There’s a lot about early Iron Maiden that feels incongruous (or slightly out of harmony, if you will?) with the way metal is played today, nothing more so than Clive Burr’s swing heavy drumming. Burr was a product of his time. Unlike the ramrod straight playing of the thrash movement that followed in the wake of the “New Wave of British Heavy Metal”, Burr’s drumming still carries on the lineage of British rock drummers drawing from the swing and shuffle of American blues and jazz.
Burr’s comfort zone as a drummer was in triple meter, whether that be the bouncy 12/8 of “Running Free” or the loose 6/8 halftime in the breakdown of “Phantom of the Opera.” Even in spaces where the band is seemingly playing in straight duple meter, like the double time section near the end of “Hallowed Be Thy Name” Burr’s instincts as a drummer, gave all of his rhythms a slight inflection that has more in common with the Bo Diddley beat than heavy metal’s standard 16 note pummeling.

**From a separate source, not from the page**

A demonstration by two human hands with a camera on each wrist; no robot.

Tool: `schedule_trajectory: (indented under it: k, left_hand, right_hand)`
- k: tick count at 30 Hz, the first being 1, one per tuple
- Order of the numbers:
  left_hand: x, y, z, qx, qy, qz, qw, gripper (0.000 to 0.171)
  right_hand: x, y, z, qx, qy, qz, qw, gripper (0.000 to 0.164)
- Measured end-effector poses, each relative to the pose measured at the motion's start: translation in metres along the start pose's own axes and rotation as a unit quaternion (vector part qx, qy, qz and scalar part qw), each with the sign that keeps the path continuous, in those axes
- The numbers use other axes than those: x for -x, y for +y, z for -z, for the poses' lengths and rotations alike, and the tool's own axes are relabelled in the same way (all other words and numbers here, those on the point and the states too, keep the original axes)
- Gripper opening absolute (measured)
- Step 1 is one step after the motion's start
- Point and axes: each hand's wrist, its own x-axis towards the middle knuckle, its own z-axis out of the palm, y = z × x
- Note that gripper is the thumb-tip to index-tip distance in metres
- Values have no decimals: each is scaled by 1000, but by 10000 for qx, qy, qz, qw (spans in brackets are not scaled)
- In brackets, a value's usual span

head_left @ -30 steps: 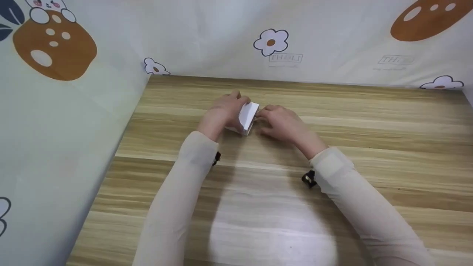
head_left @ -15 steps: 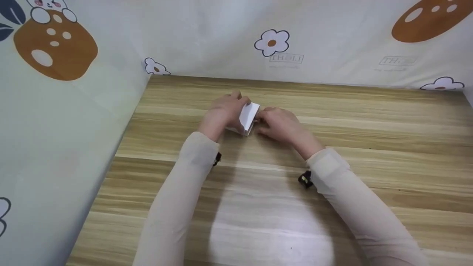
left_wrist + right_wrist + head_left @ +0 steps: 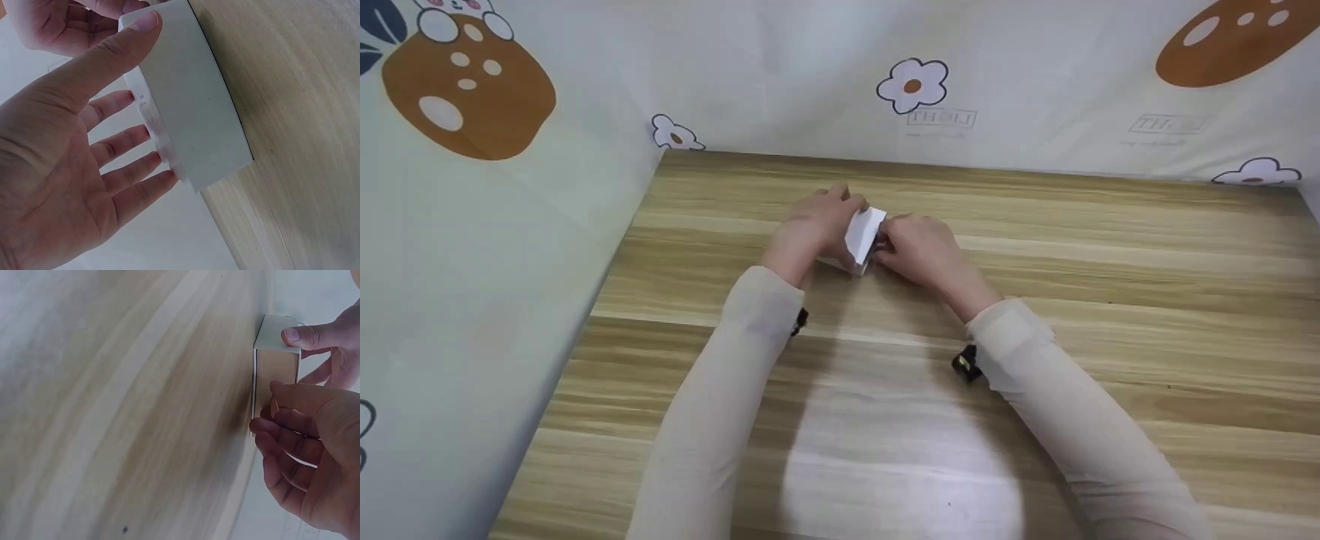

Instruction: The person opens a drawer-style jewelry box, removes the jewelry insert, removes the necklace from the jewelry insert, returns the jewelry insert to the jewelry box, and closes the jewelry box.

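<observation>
Around a white oblong cardboard box [image 3: 191, 101], the left hand [image 3: 821, 221] gripped, seemingly to steady it; the right hand [image 3: 924, 246] curled at its end, hold unclear.

A wood-grain table [image 3: 1110, 375] is stretching out broadly, its pale and darker brown bands running from side to side. Toward its far edge, left of the middle, a white box [image 3: 865, 234] is resting on the wood. Nearer the front, a bright patch of light [image 3: 904, 480] is gleaming, and a few dark specks [image 3: 125, 529] are dotting the surface.

Wooden table [image 3: 885, 360]; flowered, seemingly cloth backdrop [image 3: 810, 82].
</observation>
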Motion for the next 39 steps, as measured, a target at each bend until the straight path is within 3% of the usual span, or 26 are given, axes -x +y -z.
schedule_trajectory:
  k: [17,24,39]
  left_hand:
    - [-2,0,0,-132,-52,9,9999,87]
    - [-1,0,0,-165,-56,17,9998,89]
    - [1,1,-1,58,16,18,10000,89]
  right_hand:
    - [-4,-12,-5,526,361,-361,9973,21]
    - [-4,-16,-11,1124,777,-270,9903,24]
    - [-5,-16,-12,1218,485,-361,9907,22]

Listen to ”Running Free” … It is uniquely Clive Burr!
Contrarily, when the band straightened out their 8th notes, Burr’s playing became a little less creative. Burr’s go-to pattern in situations like this would be to play full measures worth of 16th notes on the hi-hat while keeping the snare on the backbeat, creating what amounts to a supercharged disco beat.
This pattern is certainly effective, it’s a big part of why “Run to the HIlls” is so invigorating!
”Another Life” showcases Burr’s brilliantly-fast hi-hats!
The bottom line is: Burr’s playing, limitations and all, provided the character Iron Maiden needed in their infancy and was one of the main reasons the band was launched into the stratosphere!
“Sad to hear of your passing. You will always be in my heart, Clive.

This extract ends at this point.